* _ABOUT THIS TASK_:
Start with the first line of the data and end with the line that holds "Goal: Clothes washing"; write out each one exactly.

* _COLLECTED DATA_:
<<<<
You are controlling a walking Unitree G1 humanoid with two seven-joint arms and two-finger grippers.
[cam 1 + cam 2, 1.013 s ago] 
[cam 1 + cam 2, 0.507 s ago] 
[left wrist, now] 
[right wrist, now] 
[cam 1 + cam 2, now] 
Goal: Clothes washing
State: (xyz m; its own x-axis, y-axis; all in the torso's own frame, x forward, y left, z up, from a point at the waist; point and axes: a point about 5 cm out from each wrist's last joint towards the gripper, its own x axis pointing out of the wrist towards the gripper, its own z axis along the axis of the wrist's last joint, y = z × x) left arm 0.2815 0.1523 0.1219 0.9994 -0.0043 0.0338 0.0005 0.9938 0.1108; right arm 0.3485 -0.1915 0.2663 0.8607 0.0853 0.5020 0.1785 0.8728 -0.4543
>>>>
* _WRITTEN SOLUTION_:
You are controlling a walking Unitree G1 humanoid with two seven-joint arms and two-finger grippers.
[cam 1 + cam 2, 1.013 s ago] 
[cam 1 + cam 2, 0.507 s ago] 
[left wrist, now] 
[right wrist, now] 
[cam 1 + cam 2, now] 
Goal: Clothes washing

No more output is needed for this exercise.